Why is the timeline so problematic? Well, many writers prefer to create events as they go along rather than plan out the whole story. Planning can take the fun out of the writing process; the writer wants to be as surprised as the reader as the plot unfolds. Unfortunately, this doesn’t necessarily make for commercial success. It can cause a good idea to present itself as a rambling mess.

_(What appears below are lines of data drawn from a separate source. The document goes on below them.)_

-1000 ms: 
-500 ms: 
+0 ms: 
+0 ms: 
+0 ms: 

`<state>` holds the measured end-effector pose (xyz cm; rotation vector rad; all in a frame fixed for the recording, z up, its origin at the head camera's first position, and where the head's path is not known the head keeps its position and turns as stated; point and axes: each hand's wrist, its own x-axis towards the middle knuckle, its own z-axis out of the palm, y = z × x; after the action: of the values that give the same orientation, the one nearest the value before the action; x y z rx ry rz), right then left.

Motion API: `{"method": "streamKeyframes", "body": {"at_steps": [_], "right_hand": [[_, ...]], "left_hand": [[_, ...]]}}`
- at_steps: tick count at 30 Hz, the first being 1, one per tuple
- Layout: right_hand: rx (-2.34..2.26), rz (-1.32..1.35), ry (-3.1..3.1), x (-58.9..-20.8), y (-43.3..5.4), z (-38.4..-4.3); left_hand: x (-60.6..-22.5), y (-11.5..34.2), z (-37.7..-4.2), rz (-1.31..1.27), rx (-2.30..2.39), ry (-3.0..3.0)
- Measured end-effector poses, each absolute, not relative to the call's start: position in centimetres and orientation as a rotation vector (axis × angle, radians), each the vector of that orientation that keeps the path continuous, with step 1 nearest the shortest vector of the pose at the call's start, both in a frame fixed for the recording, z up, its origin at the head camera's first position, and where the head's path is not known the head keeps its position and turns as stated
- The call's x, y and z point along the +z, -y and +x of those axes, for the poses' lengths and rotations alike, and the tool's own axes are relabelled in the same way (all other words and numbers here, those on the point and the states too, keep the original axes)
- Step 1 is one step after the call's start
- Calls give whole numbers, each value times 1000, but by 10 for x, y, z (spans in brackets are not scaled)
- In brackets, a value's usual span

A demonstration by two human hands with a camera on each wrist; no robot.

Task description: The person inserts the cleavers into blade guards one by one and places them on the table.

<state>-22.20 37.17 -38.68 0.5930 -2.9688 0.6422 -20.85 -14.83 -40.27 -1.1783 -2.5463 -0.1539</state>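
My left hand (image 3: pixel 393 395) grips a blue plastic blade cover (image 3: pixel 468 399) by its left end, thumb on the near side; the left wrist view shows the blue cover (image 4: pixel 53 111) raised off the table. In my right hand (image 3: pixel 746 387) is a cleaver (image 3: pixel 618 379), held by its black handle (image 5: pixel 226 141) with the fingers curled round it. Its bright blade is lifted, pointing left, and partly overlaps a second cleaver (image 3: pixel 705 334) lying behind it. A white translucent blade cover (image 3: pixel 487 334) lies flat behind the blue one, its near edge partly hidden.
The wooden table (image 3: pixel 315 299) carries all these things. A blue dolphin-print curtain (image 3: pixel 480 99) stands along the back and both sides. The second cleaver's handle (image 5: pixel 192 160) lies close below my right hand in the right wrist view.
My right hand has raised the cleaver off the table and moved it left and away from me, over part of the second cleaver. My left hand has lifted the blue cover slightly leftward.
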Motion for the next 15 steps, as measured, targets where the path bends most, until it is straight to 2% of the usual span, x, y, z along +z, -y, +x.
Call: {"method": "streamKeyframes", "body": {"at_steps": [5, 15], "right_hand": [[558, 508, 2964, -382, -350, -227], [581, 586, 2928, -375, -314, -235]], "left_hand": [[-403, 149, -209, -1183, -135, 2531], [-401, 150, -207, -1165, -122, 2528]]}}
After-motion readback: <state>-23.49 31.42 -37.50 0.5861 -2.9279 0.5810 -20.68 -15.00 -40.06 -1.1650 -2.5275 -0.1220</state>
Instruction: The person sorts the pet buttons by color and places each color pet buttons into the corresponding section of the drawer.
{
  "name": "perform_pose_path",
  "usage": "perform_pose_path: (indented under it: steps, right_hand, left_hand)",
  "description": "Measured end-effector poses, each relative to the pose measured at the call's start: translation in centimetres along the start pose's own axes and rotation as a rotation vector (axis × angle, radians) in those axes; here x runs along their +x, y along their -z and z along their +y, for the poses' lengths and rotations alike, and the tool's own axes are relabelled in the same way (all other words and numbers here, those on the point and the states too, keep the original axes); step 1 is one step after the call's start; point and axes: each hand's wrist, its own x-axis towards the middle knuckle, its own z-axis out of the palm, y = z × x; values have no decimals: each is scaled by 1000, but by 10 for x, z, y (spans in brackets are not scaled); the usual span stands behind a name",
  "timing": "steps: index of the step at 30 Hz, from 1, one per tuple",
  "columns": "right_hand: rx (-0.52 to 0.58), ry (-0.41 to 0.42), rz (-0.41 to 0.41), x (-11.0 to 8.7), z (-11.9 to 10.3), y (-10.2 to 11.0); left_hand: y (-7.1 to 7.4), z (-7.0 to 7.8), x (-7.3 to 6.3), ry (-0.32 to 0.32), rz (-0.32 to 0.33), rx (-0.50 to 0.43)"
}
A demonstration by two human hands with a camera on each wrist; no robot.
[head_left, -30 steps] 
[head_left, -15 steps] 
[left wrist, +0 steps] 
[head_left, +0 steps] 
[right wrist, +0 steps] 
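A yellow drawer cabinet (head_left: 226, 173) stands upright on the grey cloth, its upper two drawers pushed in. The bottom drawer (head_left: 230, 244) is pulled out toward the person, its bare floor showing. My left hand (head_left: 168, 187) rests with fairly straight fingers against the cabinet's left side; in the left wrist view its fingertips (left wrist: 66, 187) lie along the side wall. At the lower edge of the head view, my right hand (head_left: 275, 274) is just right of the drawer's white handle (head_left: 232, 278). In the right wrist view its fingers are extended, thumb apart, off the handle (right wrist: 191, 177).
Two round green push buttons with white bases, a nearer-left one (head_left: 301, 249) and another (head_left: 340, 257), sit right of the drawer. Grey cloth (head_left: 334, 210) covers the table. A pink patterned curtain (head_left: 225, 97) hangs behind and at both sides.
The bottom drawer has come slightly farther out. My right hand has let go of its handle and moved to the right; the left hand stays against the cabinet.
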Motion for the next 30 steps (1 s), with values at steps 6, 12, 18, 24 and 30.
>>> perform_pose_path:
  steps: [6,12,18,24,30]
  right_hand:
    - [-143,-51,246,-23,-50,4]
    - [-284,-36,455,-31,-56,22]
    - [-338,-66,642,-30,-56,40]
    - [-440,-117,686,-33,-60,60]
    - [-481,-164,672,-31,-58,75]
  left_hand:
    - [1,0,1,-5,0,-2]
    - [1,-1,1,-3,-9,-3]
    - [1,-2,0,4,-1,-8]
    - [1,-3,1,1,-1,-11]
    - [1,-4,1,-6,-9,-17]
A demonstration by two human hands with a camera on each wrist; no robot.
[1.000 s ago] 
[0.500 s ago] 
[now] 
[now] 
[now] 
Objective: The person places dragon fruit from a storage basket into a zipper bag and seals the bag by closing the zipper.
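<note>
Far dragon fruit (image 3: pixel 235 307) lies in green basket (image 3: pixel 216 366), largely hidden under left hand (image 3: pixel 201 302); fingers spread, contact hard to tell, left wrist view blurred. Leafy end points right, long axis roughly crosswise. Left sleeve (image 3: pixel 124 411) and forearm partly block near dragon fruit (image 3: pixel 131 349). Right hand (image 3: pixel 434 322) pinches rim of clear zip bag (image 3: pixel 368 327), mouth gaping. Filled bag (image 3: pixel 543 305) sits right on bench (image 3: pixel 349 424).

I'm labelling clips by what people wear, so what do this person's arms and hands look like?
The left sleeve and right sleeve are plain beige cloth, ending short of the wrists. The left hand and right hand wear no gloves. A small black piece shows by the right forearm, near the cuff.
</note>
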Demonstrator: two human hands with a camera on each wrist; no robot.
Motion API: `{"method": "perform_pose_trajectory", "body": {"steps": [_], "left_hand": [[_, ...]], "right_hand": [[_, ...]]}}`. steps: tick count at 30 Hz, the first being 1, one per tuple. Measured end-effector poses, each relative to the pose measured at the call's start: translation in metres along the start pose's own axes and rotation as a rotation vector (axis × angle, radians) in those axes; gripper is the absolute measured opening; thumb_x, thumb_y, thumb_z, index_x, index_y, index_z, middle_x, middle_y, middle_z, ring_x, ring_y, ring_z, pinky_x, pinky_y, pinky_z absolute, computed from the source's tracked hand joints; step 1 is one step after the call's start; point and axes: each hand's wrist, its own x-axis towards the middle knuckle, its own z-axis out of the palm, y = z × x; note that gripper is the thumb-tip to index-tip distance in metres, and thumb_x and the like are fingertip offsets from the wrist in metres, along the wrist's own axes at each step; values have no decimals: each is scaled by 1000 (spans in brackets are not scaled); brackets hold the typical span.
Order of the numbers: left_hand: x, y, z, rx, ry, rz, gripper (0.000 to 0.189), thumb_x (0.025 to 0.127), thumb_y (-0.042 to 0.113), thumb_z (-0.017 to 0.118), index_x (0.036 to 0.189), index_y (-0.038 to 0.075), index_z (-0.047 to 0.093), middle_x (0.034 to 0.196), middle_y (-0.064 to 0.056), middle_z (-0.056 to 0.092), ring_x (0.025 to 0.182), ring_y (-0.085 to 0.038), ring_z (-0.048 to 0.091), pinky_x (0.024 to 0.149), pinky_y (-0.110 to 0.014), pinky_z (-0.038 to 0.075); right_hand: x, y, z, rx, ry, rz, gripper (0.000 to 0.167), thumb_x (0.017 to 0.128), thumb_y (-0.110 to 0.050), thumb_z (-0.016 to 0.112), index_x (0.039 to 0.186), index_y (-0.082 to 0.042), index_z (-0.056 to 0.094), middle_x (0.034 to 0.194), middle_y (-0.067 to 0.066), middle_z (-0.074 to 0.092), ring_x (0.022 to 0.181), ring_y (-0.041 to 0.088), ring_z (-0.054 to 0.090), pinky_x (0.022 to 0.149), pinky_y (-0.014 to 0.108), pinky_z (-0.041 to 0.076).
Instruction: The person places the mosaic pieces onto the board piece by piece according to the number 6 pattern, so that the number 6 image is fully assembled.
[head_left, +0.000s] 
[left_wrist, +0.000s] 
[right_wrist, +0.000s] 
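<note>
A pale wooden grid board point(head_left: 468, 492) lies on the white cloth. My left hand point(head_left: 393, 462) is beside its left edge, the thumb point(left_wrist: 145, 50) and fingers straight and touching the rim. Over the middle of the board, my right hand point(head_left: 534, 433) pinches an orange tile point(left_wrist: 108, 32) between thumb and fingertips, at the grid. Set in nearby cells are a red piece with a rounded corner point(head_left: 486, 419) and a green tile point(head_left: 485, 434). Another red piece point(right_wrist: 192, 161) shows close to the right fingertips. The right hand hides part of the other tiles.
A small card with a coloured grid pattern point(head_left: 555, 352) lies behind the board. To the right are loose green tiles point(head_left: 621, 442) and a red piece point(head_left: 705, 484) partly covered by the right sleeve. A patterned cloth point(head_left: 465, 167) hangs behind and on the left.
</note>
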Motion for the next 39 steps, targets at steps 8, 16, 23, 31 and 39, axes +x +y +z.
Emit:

Apart from keeping tabs on the basic sequence of events, below are some examples of timeline inconsistencies that you may wish to bear in mind for general fiction:

  • The order in which the seasons, months, days of the week, and times of the day follow each other. Pay particular attention to sunrise and sunset times, and whether its BST or GMT; which plant life appears at which time of year; and the differences between the southern and northern hemisphere.
  • The feasibility of the time it takes to travel long distances. This applies equally to riding by horseback in historic times as to driving a car in the current day (Google Maps ‘Directions’ is useful for checking the latter).
  • The mention of a song, film, or TV programme that hasn’t been released at the time of your story; technological advances which have yet to happen; language usage relevant for its time…and other anachronisms.
  • Physical characteristics that change over time: if your male character is being held prisoner for six months, and has no access to shaving equipment, ensure that he has grown a beard.  If your female character becomes pregnant, ensure her term is no greater than nine months…

There are several commercial software applications that help to keep track of a novel’s timeline and even calculate the age of characters. For example: Timeline Maker, Storybook , and StoryMill. For fantasy and sci-fi authors, Aeon Timeline is popular as it has a ‘fantasy calendar’ for the creation of ‘off-world’ timescales. Some writers simply create their own timeline check using an Excel spreadsheet.

It is part of an editor’s job to determine the timeline, but the job would be much simpler, and quicker, if an author could include a sequence of events with their manuscript.

Happy planning! 🙂

Editing tip 4: Unnecessary Words

Every word counts when writing a novel. Your prose ought to be concise and not contain unnecessary words and clichéd or overused phrases, particularly in the narration. In dialogue, you can get away with it, but not if it is repetitive. For instance, people do say, “At the end of the day” and “When all is said and done”. Having a character say it once will be excused by the reader, but several times? It will become irritating and is likely to be interpreted as a sign of lazy writing. As you self-edit your work, keep an eye out for this kind of thing. Read the sentence without the unnecessary words or phrase and, if it makes sense without, delete it, or replace it with something more meaningful.

Below is a list of common overused words and phrases, with given alternatives.

As to whether: whether is sufficient.

At this moment in time: simply use now.

At the end of the day: replace with the adverb finally or ultimately.

For the foreseeable future: unspecific. Tell the reader how much the foreseeable future is.

For/to all intents and purposes: replace with the adverb effectively or virtually.

In any way, shape or form: this phrase can be dropped without changing the meaning of the preceding text, but if it must be included, simply edit to in any way.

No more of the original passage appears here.